Your doctor will find out if you have pleurisy or another pleural disorder by taking a detailed medical history and doing a physical exam and several tests. Your doctor will probably also want to know about any other symptoms that you may have, like shortness of breath, cough, or palpitations (a feeling that your heart has skipped a beat or is beating too hard).
Diagnosis often begins with a physical examination. Your doctor will listen to your breathing with a stethoscope to find out whether your lungs are making any strange sounds. Depending on the results of your physical exam, your doctor may recommend other diagnostic tests, such as the following:
Chest X-Ray. A chest x ray takes a picture of your heart and lungs. It may show air or fluid in the pleural space. It also may show what's causing the condition-for example, pneumonia, a fractured rib, or a lung tumor.
Computerized Tomography (CT) Scan. This test provides a computer-generated picture of your lungs that can show pockets of fluid. It also may show signs of pneumonia, a lung abscess, or a tumor.
Ultrasound. This test uses sound waves to create pictures of your lungs. It may show where fluid is located in your chest. It also can show some tumors.
Magnetic Resonance (MR) Scan. This test also is called nuclear magnetic resonance (NMR) scanning or magnetic resonance imaging (MRI). It uses powerful magnets and radio waves to show pleural effusions and tumors.
Blood Tests. Blood tests can show whether you have a bacterial or viral infection, pneumonia, rheumatic fever, a pulmonary embolism, or lupus.
Arterial Blood Gas Tests. In this test, a small amount of blood is taken from an artery in your wrist. It's then checked for oxygen and carbon dioxide levels. This test shows how well your lungs are taking in oxygen.

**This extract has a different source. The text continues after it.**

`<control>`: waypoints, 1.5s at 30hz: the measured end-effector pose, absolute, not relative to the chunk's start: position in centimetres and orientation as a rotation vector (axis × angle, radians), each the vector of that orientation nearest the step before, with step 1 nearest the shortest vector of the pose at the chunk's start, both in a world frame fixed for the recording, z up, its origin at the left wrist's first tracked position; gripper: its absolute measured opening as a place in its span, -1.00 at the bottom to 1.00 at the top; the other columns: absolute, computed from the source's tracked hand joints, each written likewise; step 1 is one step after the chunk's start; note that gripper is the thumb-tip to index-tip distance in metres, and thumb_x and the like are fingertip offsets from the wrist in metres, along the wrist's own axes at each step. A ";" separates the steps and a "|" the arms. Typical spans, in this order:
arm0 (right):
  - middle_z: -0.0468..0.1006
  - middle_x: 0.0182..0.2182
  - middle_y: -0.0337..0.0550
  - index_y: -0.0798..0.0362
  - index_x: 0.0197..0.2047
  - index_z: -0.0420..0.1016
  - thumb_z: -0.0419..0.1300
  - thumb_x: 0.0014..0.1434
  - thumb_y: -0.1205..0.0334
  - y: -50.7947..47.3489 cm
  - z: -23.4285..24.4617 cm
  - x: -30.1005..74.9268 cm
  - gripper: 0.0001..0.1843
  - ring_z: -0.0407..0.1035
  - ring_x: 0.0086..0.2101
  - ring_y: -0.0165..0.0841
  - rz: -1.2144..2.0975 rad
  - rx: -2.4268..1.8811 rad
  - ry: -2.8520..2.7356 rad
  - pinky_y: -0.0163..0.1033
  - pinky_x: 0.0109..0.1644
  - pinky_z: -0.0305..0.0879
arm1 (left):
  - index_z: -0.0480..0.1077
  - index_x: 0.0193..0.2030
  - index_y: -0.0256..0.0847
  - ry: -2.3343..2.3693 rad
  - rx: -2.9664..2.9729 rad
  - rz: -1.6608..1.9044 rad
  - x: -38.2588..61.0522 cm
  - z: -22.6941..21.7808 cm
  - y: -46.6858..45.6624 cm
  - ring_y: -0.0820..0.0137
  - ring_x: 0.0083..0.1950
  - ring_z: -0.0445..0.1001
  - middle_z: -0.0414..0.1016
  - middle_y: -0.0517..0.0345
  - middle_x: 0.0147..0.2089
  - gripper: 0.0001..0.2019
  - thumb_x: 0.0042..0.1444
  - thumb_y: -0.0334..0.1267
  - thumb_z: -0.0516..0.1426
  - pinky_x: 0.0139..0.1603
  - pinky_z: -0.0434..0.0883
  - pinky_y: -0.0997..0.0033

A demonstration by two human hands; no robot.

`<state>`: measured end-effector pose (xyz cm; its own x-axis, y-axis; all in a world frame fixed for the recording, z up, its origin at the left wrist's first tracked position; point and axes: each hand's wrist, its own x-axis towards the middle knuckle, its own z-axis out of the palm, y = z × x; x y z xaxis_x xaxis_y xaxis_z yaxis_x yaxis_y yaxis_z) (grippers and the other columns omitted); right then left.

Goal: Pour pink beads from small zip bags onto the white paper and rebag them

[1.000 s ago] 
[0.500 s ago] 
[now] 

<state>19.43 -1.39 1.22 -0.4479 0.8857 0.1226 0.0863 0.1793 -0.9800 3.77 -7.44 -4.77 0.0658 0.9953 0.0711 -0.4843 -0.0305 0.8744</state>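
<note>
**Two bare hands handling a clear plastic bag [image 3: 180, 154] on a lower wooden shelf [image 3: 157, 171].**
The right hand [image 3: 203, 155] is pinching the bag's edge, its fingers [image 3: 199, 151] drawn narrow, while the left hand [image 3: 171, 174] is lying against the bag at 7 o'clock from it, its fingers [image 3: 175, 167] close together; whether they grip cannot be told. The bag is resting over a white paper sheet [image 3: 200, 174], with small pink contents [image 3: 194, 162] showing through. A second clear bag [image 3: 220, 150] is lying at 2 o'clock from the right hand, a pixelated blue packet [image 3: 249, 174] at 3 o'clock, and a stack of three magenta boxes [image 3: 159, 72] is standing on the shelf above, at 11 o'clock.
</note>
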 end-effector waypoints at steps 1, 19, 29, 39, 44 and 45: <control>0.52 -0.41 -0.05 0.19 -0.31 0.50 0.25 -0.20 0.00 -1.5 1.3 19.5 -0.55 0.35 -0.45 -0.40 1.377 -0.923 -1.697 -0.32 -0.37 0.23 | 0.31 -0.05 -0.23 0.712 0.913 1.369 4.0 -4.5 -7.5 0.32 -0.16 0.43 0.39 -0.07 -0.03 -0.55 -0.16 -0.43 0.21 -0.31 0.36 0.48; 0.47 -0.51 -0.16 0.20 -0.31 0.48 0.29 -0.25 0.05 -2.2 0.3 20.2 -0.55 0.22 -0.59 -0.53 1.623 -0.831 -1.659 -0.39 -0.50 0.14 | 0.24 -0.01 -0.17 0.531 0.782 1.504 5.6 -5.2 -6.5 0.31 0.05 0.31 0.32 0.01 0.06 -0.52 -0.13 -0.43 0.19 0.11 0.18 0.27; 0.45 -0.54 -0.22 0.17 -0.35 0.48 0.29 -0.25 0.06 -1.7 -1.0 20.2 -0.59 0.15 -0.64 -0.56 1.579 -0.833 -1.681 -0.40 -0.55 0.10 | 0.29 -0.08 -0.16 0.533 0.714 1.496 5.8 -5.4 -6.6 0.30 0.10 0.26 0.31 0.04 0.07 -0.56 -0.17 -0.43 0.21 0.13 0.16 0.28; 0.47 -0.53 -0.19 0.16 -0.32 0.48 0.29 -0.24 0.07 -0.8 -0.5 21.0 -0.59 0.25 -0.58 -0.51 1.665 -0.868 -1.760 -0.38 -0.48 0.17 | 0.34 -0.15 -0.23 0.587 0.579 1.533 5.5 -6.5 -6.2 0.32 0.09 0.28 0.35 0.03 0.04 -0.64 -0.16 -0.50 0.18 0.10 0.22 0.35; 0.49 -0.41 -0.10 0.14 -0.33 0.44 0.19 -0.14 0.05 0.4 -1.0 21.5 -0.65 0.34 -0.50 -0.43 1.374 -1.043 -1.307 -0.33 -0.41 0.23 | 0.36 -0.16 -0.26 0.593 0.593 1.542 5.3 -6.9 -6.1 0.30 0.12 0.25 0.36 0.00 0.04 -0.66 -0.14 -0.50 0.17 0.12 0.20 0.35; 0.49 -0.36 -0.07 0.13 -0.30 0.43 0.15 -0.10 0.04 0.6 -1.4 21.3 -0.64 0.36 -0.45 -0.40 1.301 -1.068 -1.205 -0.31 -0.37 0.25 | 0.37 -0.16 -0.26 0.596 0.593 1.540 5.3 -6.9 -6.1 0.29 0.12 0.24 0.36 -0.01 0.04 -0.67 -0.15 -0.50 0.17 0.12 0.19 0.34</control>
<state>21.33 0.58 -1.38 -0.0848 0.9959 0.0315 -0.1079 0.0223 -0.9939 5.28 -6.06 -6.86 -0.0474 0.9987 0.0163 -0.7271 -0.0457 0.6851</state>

Thoracentesis. Once your doctor knows whether fluid has built up in the pleural space and where it is, he or she can remove a sample for testing. This test is called thoracentesis. The doctor inserts a small needle or a thin, hollow, plastic tube through the ribs in the back of your chest into your chest wall and draws fluid out of your chest.
Fluid Analysis. Doctors look at the fluid removed by thoracentesis under a microscope. They look at the chemicals in it and its color, texture, and clearness for signs of infection, cancer, or other conditions that may be causing the buildup of fluid or blood in the pleural space.
Biopsy. If your doctor thinks that tuberculosis or cancer may have caused the fluid buildup, he or she may want to look at a small piece of the pleura under a microscope.